Weather was great this morning so instead of doing my usual bike ride around my area in NJ, I decided that I will ride at the HRG.

So I parked my car in Fort Lee and crossed the GWB, left on Fort Washington, left on W 181 to the overpass over Henry Hudson. A few meters after the overpass, there was a sign that the route on HRG was closed because of a bridge repair. Disappointed, I went back to Fort Lee and went home. 

Anyone knows how long this repair will be? is there another bike route I can take if this is a long term construction (just in case I try again next week + don't want to drive to NY)?


----------



## ARPRINCE (Feb 12, 2011)

Road block sign circled.


----------



## ARPRINCE (Feb 12, 2011)

Now I have a backup route....thanks GOOGLE! :thumbsup:


----------



## Bob Ross (Apr 18, 2006)

ARPRINCE said:


> Now I have a backup route....thanks GOOGLE! :thumbsup:



I've used the HRG as my commuting route for a dozen years and yet I never even knew that Denny Farrell Bridge at 151st existed until last month when I too was forced to find a detour around the still-being-repaired railroad bridge near 181st. Apparently it's been there for a year now and yet until I actively looked for it I never spotted it from either end!

btw, construction on the wooden bridge over the tracks by 181st Street is apparently A) already behind schedule, and B) designed as a stop-gap measure until a complete rebuild can be performed, which is ostensibly planned for later in 2019.


----------



## jta (Jun 27, 2012)

REOPENED as of November 9th per parks dept. announcement on Twitter: 

https://twitter.com/henryhudsongre1
@henryhudsongre1

I am planning on going out for a ride today. Will update the thread if I am able to make it to the bridge. 
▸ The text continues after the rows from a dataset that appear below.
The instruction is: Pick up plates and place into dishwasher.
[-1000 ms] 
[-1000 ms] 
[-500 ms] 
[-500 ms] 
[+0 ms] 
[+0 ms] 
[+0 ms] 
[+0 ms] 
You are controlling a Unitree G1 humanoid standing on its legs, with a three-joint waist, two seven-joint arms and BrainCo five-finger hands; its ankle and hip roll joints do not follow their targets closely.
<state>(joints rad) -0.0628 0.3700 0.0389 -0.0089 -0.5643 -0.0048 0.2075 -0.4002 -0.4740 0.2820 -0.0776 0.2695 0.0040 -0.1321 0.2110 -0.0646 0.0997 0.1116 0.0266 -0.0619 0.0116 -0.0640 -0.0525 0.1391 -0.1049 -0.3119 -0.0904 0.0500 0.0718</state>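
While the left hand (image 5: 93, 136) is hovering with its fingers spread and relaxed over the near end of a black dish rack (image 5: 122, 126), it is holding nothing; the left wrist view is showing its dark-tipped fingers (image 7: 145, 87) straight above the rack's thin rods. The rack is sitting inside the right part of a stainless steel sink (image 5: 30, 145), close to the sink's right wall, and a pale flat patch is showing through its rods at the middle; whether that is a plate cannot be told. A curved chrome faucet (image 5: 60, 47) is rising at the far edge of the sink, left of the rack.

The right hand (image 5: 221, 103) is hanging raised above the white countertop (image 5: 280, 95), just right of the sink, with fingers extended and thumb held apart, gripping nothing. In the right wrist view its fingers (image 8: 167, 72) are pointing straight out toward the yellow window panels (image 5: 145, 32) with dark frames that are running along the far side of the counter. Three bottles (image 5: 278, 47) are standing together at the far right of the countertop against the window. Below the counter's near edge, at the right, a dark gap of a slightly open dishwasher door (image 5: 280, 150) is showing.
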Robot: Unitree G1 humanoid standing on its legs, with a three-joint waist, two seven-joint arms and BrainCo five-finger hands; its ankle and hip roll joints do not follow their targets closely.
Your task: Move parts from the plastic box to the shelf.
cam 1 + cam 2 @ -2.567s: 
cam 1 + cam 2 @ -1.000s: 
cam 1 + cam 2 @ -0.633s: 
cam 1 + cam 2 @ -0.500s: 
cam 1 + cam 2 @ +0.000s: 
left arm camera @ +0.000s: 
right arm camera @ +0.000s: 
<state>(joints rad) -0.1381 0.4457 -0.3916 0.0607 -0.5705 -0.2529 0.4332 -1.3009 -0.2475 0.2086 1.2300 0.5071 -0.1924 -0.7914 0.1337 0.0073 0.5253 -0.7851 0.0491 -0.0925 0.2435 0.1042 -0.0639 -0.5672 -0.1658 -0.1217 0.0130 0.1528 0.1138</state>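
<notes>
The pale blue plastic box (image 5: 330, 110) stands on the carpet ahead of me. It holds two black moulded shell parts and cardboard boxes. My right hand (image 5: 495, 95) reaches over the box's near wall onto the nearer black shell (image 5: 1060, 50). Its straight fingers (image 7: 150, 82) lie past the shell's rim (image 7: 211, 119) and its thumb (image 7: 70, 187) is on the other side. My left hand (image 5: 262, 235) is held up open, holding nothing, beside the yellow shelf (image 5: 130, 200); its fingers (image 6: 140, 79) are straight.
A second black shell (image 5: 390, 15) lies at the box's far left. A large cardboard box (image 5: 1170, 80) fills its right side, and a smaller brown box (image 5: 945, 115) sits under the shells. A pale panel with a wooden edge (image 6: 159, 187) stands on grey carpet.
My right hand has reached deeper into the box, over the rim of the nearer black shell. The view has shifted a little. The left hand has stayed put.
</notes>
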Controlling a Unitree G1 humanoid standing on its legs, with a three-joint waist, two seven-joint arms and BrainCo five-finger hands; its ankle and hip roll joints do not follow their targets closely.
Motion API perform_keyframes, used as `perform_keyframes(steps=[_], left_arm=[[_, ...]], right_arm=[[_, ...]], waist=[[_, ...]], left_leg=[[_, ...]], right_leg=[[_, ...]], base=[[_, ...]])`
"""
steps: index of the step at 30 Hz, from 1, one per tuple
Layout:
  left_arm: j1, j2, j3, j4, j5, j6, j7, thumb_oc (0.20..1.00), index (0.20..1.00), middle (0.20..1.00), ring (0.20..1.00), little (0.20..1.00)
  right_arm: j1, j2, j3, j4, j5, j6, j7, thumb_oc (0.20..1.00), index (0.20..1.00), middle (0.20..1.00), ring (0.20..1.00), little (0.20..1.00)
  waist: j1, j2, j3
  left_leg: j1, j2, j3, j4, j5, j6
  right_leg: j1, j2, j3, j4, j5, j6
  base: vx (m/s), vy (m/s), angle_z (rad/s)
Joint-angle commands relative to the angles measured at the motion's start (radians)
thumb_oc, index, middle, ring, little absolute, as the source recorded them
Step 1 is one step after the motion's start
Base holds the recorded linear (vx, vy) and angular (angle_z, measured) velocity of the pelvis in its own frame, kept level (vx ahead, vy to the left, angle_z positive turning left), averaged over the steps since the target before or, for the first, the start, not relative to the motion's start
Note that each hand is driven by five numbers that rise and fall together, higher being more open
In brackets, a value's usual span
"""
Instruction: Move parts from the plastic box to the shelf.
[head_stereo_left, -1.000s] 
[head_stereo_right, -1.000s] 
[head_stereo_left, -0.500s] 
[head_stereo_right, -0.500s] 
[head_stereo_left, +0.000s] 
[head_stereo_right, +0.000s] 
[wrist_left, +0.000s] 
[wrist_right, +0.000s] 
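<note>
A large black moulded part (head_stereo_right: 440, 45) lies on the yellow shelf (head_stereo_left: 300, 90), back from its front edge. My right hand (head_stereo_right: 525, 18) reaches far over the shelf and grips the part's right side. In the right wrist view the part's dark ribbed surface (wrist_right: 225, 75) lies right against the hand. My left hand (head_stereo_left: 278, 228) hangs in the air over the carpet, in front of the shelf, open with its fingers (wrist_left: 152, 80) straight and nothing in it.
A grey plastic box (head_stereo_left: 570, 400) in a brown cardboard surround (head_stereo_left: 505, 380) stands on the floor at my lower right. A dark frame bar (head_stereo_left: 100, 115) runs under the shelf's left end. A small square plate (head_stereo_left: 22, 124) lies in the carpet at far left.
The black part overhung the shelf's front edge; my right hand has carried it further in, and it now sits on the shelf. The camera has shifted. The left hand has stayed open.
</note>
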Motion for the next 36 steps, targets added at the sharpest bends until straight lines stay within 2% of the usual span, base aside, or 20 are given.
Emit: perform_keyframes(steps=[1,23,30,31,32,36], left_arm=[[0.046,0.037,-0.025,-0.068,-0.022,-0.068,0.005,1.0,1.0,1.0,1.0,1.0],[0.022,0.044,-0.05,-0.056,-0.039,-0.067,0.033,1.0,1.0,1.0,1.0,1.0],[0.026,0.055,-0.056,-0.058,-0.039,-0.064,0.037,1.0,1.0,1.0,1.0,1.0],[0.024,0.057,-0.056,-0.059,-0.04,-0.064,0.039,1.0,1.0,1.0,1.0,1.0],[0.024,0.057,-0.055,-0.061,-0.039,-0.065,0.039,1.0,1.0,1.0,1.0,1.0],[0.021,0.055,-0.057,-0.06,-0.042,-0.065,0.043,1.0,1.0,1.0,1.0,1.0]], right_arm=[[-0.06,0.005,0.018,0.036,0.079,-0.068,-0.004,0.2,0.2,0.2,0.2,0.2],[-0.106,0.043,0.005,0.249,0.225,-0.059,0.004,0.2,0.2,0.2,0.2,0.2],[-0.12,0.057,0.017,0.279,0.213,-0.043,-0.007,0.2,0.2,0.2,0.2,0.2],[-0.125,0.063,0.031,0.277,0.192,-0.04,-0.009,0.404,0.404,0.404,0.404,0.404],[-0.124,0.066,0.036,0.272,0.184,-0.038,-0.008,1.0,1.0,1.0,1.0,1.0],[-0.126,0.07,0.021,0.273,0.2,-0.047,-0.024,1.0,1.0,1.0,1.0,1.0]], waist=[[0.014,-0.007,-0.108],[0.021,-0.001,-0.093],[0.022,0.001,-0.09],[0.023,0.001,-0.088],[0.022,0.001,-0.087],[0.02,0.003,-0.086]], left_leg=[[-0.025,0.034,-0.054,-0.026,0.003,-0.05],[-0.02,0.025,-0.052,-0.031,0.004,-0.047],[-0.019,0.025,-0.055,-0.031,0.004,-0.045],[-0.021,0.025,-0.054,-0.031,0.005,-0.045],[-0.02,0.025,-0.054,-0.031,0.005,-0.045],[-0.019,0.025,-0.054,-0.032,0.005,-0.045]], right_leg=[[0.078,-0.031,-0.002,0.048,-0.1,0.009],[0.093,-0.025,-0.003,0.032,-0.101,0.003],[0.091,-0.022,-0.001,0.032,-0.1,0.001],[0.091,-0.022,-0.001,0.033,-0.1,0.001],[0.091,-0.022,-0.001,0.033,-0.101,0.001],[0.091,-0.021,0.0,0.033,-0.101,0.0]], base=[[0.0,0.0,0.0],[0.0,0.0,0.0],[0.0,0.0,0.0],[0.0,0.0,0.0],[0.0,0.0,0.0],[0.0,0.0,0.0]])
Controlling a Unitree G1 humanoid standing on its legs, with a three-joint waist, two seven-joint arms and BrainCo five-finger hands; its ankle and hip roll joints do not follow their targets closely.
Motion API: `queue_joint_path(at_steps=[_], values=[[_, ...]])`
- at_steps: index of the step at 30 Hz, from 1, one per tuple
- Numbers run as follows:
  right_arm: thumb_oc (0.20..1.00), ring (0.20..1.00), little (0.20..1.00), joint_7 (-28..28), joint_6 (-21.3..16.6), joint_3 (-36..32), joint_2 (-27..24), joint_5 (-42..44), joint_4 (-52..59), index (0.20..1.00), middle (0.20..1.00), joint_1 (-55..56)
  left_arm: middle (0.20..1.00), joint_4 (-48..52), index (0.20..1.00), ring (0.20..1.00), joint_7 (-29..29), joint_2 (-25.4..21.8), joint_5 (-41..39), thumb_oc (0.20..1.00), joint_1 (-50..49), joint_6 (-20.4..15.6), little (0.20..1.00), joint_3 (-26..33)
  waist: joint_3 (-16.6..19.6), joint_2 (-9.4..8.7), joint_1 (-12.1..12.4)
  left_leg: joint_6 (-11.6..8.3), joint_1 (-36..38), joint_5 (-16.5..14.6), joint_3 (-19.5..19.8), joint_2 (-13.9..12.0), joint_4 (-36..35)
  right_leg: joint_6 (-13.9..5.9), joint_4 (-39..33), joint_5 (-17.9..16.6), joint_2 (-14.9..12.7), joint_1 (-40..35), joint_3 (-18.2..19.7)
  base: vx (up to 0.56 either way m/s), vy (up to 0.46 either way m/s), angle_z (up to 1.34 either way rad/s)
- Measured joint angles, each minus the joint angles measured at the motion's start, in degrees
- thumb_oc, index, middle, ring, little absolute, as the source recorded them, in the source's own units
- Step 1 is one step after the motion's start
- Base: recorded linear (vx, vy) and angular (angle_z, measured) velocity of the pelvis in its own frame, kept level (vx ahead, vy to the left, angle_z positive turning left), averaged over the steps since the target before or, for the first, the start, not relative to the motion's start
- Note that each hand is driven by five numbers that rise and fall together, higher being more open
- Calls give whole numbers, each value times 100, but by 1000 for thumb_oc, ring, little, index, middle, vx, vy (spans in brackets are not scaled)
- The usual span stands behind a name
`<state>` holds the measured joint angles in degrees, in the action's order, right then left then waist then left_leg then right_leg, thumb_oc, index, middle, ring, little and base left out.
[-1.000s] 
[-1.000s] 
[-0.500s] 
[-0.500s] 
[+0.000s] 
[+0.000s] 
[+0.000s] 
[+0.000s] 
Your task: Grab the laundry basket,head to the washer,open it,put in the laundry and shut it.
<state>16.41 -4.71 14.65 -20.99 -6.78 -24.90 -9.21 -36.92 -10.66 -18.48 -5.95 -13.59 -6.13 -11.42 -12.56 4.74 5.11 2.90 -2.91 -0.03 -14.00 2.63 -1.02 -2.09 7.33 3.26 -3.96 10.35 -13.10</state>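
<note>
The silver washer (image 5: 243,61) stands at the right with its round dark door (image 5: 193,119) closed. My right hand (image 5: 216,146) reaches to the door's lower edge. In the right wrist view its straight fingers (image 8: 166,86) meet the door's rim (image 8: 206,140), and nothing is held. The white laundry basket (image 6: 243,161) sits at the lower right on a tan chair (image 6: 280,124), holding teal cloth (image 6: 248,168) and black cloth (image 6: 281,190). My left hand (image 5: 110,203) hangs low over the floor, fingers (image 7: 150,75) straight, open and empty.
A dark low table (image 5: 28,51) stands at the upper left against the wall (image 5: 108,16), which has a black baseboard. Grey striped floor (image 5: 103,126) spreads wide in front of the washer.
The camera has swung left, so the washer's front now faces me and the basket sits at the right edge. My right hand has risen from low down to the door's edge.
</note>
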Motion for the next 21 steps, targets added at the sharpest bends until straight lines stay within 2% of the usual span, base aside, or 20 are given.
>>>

Edit: confirming the bridge is reopened. Beautiful day for a ride.


----------



## ARPRINCE (Feb 12, 2011)

jta said:


> REOPENED as of November 9th per parks dept. announcement on Twitter:
> 
> https://twitter.com/henryhudsongre1
> @henryhudsongre1
> ...


Thanks for the update! :thumbsup:


----------



## Bob Ross (Apr 18, 2006)

Just rode the re-opened wood bridge today. Definitely an improvement...and definitely only temporary.

I noted that taking the greenway all the way from 181st actually adds half a mile to my commute versus taking the Denny Farrell bridge at 151st, but it cuts nearly 10 minutes off the ~9.5-mile trip.


----------



## Trek_5200 (Apr 21, 2013)

Funny thing is I live right on the west side and have never ridden it in entirety


----------